In the winter, the geothermal heat pump system can provide all the heat necessary to keep the building warm. In the summer,
the system can be reversed to cool the building by extracting heat from inside the building and transferring it to the ground
or water through the loop.

Making Electricity

Geothermal heat can be used to make electricity. Power plants turn steam into energy using turbines. When the steam goes through the system it spins the turbine, which makes power. Not only that, but power plants can use geothermal energy to make hot water. Then, cities can use the hot water for washing, or for heating buildings.


Here are just a few:

  • Environmentally friendly – Limited pollution, the carbon footprint of geothermal power is small.
  • Renewable – Geothermal will last billions of years.
  • Amount and Availability – Provides a huge amount of energy. Anywhere in the world.
  • Stable resource – Geothermal energy is constant unlike solar or wind energy.
  • Great for Heating/Cooling – Can save homeowners money, 30-60% savings on heating, and 25-50% savings on cooling.
  • No fuel used – After installation, no mining or transportation is needed.
  • Small land footprint – Does not require large amounts of land.
  • Money-based factors – Can be low-priced to set up, or qualify for grants.


Geothermal energy disadvantages include:

  • Potential emissions – Greenhouse gas below Earth’s surface can rise to the surface.
  • Surface Instability – The construction of large geothermal power plants can trigger an earthquake.
  • High cost for electricity – Set up cost can be higher than other forms of energy.
  • High up-front costs for heating and cooling systems – For an average-sized home, installation of heat pumps costs between $10,000 – $20,000.
  • Location Specific – Requires a special location
  • Distribution costs – If geothermal energy is moved long distances that increase costs.
  • Sustainability questions – Some experts question if other energy sources aren’t better.
  • Cost of Powering the Pump – heat pumps need a power source.
  • May Run Out of Steam – If the heat is not taken care of properly, it can cause a meltdown or other problems.


Geothermal energy is a renewable source of energy that can produce energy for as long as our planet exists. In fact, many countries looking ahead at the threats of climate change are adding more of these energy programs. Some such countries include the US, Iceland, Indonesia, Philippines, Turkey, and New Zealand.

Iceland is a country that has focused on clean energy production for years. In the past, Iceland needed coal for power after World War II. Unfortunately, burning coal led Iceland to have high air pollution. Since then, the county tries to use mostly clean energy, including geothermal energy.  Recently, the Icelandic Energy Company stated,“…in the future we can produce more power in less area, with less environmental impact. And hopefully for less cost.”

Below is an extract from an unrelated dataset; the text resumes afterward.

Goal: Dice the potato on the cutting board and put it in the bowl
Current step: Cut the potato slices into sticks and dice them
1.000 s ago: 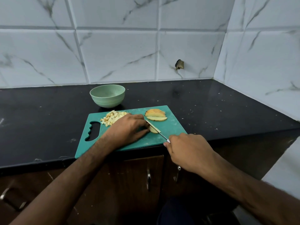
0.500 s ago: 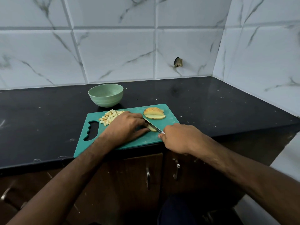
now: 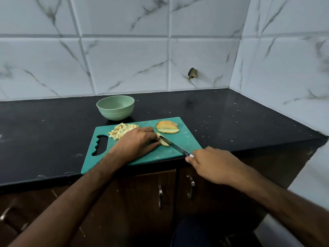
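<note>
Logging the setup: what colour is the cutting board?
Teal-green plastic cutting board, clearest in the head view.

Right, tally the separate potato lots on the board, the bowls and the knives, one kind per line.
Potato lots: 3, the diced pile, the slice stack, the piece being cut
Bowl: 1
Knife: 1
Total: 5

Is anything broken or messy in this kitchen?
Yes. A tile on the white wall has a chipped dark hole above the black counter. Pale crumbs speckle the counter's right side, and the green cutting board juts slightly over the front edge.
</note>
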Demonstrator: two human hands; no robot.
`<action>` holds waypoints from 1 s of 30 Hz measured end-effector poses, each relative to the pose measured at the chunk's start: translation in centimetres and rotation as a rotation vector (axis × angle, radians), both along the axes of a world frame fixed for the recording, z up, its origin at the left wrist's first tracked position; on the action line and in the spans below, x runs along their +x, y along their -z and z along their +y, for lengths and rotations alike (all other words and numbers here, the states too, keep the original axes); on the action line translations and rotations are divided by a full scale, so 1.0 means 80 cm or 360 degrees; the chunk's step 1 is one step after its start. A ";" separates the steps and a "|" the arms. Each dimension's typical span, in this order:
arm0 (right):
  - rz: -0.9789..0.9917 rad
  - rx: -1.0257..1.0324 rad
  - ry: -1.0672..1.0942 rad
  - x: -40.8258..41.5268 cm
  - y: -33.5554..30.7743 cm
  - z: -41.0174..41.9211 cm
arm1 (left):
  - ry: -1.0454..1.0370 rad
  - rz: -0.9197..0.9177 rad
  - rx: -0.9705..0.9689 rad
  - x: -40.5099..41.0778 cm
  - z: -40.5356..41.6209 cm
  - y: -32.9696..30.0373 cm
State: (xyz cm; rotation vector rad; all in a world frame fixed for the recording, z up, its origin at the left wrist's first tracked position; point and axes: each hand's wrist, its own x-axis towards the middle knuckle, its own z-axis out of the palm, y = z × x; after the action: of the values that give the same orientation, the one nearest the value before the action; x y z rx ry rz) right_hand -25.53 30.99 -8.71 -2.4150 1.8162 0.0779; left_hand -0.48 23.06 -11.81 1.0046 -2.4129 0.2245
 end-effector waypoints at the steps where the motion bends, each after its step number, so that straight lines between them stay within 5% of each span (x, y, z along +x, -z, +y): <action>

Geothermal is a very reliable energy source. Also, running a heat pump costs little to run. So, geothermal heating and cooling are good choices for home use. In comparison to fossil fuels, like coal and oil, geothermal energy prices are more stable. Also, geothermal energy is more dependable than home solar or wind systems.

However, one of the biggest drawbacks is the start-up cost for a geothermal system. The cost is high. Overall, a home system costs between $10,000 to $20,000.